Has your teacher ever asked you to create a piece of writing, creating something that you are not comfortable with?
A ghost story, for example?
The one thing I loved in my career, which has now come to an end due to disability was the teaching of the Charles Dickens classic novella, A Christmas Carol.
A ghost story for Christmas? Surely not?
But back in the 1860s, the reading public went for it. A novella is a shorter novel, usually around 20,000 words. Novels are anything up to 90,000 words. Some even higher.
So how do you go about this in the modern age?
Now I am not saying cheat, but our modern mobile phones can do so much to help us along. One of the things they can do is help us to structure things like poems, stories, or indeed, any form of literary analysis and one of them that has come to my attention recently is totally free to download and use and is called “Dola.”

You can go onto your android phone (not sure if it will do iPhones) and download this thing and when you take the teacher’s task home, you can plan and prepare it. It will even write the thing for you but please, do not claim that as your own. Be warned, after teaching of a child through Years, 8 and 9 and then into 10, there were times when one of them tried this on with me and it clearly was not her style of writing. So I had to Google words and phrases and found the essay websites set up to take your cash and give you a mediocre essay or two to copy and paste.
The danger of that is something that will bring on an F mark for FAIL, or a ZERO if numbered, with a request from the teacher to do it again, this time in your own words.
But this new app called Dola is something else.
Here is an example. Tonight, I asked it to “write a ghost story for Christmas” and this is what it gave me inside ten seconds.
“The Wooden Soldier of Frostwick Cottage
The snow fell soft as powdered sugar on Frostwick Village that Christmas Eve, blanketing the cobblestones and turning every window into a warm, golden eye. But at the edge of the village, where the road petered out into pine woods, stood a cottage that had no light at all. It was Elara’s grandmother’s house—empty for three years, until she’d decided to spend Christmas there alone, trying to fill the silence with memories.
She’d lit a fire in the hearth and strung tinsel on the bare fir in the corner, but the cottage still felt cold. Colder than it should have, even with the snow piling up outside. As she sipped hot cocoa, she noticed something in the shadow of the fireplace: a small, chipped wooden soldier, half-hidden under a pile of old newspapers. She’d never seen it before.
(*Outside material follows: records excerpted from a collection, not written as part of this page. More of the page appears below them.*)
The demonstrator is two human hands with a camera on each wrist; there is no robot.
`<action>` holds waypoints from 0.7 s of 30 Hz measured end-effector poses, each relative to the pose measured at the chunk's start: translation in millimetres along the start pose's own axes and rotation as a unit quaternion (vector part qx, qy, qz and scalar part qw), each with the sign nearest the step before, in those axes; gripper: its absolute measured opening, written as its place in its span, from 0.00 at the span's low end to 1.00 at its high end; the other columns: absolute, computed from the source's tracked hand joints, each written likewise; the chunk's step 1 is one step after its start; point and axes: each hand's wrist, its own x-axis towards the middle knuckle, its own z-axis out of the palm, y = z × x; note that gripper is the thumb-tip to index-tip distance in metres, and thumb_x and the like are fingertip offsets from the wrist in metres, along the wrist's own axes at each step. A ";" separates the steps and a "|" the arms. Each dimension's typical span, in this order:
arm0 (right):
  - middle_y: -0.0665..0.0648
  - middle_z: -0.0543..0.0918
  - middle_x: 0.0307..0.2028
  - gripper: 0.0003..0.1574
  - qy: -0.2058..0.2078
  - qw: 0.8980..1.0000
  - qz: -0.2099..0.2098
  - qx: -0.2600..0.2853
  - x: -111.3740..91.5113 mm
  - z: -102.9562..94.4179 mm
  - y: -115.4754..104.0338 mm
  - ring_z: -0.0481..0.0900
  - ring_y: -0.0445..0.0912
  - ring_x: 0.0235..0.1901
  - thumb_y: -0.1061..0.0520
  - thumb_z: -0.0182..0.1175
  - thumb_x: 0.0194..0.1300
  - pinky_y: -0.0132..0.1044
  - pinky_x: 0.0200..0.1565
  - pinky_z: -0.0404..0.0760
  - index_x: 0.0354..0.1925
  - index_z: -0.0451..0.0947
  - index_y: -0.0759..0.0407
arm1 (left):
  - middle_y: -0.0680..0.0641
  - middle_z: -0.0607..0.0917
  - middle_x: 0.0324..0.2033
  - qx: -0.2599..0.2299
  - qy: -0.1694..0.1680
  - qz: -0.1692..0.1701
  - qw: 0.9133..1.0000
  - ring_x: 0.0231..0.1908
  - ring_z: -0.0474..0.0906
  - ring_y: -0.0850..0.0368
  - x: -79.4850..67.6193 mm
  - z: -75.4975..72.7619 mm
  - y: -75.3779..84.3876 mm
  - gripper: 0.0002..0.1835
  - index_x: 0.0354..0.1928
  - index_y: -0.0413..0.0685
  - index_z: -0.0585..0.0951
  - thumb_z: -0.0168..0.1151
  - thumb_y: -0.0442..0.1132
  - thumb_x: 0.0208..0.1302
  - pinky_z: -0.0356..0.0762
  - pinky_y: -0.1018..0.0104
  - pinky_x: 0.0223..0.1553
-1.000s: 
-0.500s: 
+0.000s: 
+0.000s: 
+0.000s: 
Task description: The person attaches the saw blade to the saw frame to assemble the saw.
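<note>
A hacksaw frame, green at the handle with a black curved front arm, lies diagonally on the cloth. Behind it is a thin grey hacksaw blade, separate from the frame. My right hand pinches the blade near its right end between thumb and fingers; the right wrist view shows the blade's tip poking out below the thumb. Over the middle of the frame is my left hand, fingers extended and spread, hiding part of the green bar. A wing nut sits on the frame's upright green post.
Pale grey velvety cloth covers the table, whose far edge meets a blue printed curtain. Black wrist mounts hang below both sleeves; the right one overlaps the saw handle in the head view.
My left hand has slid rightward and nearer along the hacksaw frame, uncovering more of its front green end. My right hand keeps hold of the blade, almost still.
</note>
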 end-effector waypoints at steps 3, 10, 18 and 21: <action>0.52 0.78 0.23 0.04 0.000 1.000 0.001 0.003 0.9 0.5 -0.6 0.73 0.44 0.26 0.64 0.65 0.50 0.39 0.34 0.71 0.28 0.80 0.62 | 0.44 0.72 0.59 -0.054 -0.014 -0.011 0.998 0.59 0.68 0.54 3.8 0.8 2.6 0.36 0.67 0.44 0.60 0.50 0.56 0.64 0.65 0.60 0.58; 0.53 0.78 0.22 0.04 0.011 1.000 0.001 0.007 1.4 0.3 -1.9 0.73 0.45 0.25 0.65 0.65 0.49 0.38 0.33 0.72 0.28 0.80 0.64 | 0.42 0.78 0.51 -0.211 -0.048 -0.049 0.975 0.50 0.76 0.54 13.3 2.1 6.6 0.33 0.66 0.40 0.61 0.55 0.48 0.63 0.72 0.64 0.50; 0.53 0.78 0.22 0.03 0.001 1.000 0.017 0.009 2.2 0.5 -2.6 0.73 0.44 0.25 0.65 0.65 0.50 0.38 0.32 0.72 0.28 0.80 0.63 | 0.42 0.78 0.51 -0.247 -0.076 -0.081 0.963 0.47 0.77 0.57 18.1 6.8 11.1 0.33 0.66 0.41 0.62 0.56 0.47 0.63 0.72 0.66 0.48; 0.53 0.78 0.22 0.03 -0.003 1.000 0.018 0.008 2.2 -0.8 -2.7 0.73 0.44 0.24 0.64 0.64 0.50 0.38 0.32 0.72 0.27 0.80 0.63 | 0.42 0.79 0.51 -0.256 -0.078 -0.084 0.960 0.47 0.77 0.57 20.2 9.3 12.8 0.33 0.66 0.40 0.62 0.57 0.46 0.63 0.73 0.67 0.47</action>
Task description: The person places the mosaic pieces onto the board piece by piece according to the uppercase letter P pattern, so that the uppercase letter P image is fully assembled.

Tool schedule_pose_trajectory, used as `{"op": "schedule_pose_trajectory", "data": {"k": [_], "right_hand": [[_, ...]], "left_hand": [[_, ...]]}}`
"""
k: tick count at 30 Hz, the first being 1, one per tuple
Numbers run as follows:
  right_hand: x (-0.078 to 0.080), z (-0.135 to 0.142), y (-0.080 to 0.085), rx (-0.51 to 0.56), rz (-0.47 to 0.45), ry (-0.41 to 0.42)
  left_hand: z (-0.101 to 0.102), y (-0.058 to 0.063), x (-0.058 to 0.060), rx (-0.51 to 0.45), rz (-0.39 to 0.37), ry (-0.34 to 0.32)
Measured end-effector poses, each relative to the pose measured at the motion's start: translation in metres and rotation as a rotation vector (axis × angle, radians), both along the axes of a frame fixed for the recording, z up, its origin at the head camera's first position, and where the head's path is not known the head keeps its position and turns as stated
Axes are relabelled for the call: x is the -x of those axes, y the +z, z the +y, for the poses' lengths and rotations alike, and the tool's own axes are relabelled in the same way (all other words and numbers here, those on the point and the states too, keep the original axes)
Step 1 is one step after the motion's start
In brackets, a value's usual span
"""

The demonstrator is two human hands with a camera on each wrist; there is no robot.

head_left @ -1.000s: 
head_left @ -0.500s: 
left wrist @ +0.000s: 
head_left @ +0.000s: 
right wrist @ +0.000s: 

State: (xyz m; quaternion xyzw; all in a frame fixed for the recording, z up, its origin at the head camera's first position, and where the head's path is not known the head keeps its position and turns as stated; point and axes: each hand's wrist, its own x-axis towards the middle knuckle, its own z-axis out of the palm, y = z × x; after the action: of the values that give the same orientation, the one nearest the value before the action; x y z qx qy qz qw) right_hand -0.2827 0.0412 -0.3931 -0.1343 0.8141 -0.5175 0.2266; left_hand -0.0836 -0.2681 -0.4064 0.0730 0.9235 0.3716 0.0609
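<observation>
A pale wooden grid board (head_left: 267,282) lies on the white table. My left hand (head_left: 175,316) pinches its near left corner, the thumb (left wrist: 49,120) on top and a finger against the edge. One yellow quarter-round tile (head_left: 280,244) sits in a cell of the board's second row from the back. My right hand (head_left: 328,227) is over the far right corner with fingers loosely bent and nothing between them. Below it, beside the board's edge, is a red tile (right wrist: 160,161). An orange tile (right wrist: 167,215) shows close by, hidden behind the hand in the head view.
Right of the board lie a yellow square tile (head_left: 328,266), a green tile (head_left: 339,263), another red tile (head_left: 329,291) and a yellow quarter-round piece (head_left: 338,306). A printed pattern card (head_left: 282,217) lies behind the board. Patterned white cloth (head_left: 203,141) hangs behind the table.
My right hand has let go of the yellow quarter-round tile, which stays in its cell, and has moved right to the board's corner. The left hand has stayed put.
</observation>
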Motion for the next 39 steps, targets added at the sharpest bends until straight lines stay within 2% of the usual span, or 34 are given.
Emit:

“Must be Gran’s,” she murmured, picking it up. The soldier wore a red coat and a tall black hat, and one of his button eyes was missing. As her fingers touched the smooth wood, a shiver ran down her spine—not from cold, but from a feeling: like someone was watching her, from just behind her shoulder.
She turned. Nothing. But the fire flickered, and for a second, the tinsel on the tree twisted as if blown by a wind that wasn’t there.
That night, she woke to the sound of singing. Soft, high, like a child’s voice, humming a lullaby Elara had forgotten—the one Gran used to sing to her. She crept out of bed, her heart thumping, and followed the sound to the front room.
The wooden soldier was no longer on the hearth. It was standing in the middle of the floor, facing the window. And in the glow of the moon, Elara saw her: a little girl in a tattered blue dress, her hair white as snow, holding the soldier’s hand. She wasn’t solid—more like a wisp of frost that had taken shape—but Elara could see her eyes, wide and sad.
“Who are you?” Elara whispered, her fear melting into something softer.
The girl didn’t speak, but she pointed to the window. Outside, under the pine trees, was a small, flat stone—so overgrown with moss Elara had missed it when she arrived. The girl’s hand tightened on the soldier’s, and Elara understood: she wanted her to go there.
Elara pulled on her boots and stepped into the snow. The stone was a grave marker, worn almost smooth, but she could just make out the words: Maggie, aged seven. Lost on Christmas Eve, 1952.
Gran had never told her about Maggie. But as Elara stood there, the wooden soldier appeared in her hand—warm, suddenly, as if it had been held by someone living. She looked back at the cottage, and the girl was in the window, smiling now. The lullaby swelled one last time, then faded into the snow.
When Elara went back inside, the girl was gone. But the cottage was warm—truly warm—and the fire crackled as if Gran herself had stoked it. On the hearth, the wooden soldier stood tall, its missing eye replaced by a tiny, glittering piece of ice that caught the light like a star.
That Christmas morning, Elara found a note tucked under the soldier: “Thank you for bringing me home.” It was written in handwriting so small and neat, it might have been a child’s.
Now, every Christmas, she leaves the cottage light on all night. And if you walk past Frostwick Cottage in the snow, you might hear a lullaby drifting from the window—and see two shadows dancing by the fire: one tall, one small, holding hands.”
Clearly, it is what I asked it to do and it is quite good, written well and structured well too, but it could be rewritten well with a little care and attention.
Have a go at this and see where it takes you, but as I said earlier, no claiming Dola’s work is yours, even if it may not be traceable. It will help you learn how to write things and structure your writing too.
I think it is genius! Prove me otherwise.